### WORK ITEM
Copy each line below in which the word "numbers" occurs.
== DATASET EXTRACT ==
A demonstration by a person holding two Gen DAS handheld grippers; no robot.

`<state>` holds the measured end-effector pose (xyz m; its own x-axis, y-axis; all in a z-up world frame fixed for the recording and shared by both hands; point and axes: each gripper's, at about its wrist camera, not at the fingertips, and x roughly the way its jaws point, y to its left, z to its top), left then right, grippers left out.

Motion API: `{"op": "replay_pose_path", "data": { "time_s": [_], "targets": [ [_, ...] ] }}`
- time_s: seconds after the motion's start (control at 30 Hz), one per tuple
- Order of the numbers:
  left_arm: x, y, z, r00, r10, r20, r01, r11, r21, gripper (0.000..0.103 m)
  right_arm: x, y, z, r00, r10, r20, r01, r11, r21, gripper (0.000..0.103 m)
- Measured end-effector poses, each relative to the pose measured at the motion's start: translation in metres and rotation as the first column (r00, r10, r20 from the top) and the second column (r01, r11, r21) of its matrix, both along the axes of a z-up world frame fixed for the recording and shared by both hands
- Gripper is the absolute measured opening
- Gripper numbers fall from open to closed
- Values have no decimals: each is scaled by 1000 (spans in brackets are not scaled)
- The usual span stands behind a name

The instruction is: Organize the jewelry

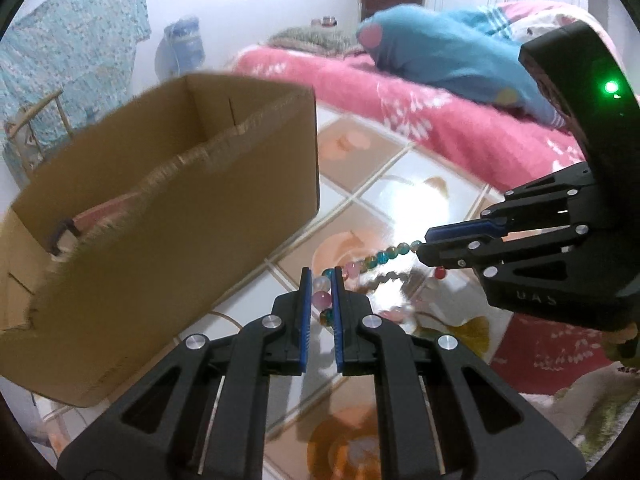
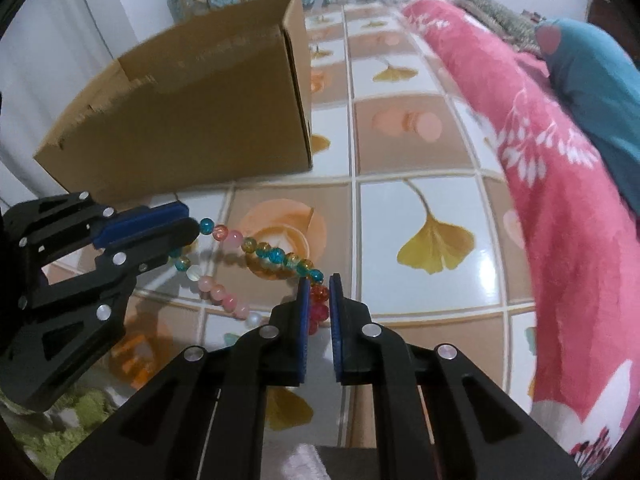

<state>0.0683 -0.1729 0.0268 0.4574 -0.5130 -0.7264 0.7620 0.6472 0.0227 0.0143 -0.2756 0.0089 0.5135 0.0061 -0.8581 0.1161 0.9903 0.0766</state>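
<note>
A bracelet of coloured glass beads [image 2: 256, 249] is stretched between both grippers above the tiled floor. My left gripper [image 1: 321, 286] is shut on its pink and clear beads [image 1: 322, 298]. My right gripper [image 2: 319, 294] is shut on its red beads [image 2: 319, 303]. In the left wrist view the right gripper [image 1: 425, 243] comes in from the right, with a strand of beads [image 1: 376, 258] running to it. In the right wrist view the left gripper [image 2: 191, 222] reaches in from the left. One strand is pulled fairly straight, while the other sags in a loop.
An open cardboard box [image 1: 168, 216] stands on the floor just left of the grippers; something pink lies inside it. A bed with a pink blanket [image 2: 560, 208] and a blue pillow [image 1: 452, 52] runs along the right. A green fuzzy mat [image 2: 68, 420] lies nearby.
</note>
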Motion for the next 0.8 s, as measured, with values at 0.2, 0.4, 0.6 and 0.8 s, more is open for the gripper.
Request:
{"op": "replay_pose_path", "data": {
  "time_s": [0.2, 0.4, 0.6, 0.8],
  "targets": [
    [-15, 13, 40, 996, 7, 91, -1, 998, -61, 9, -8, 4, 45, 993, 5, 114, -3, 1000, -10, 10],
    [-23, 32, 90, 977, 53, 208, -24, 990, -136, 9, -7, 18, 101, 958, 66, 279, -50, 997, -66, 10],
    [-16, 49, 119, 950, 136, 283, -82, 978, -193, 9, 14, 39, 130, 923, 156, 352, -117, 985, -130, 10],
    [24, 56, 123, 952, 194, 236, -136, 961, -241, 9, 63, 51, 143, 897, 248, 367, -178, 961, -213, 10]
  ]
}}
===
### EXPECTED OUTPUT
- Order of the numbers:
- Gripper numbers fall from open to closed

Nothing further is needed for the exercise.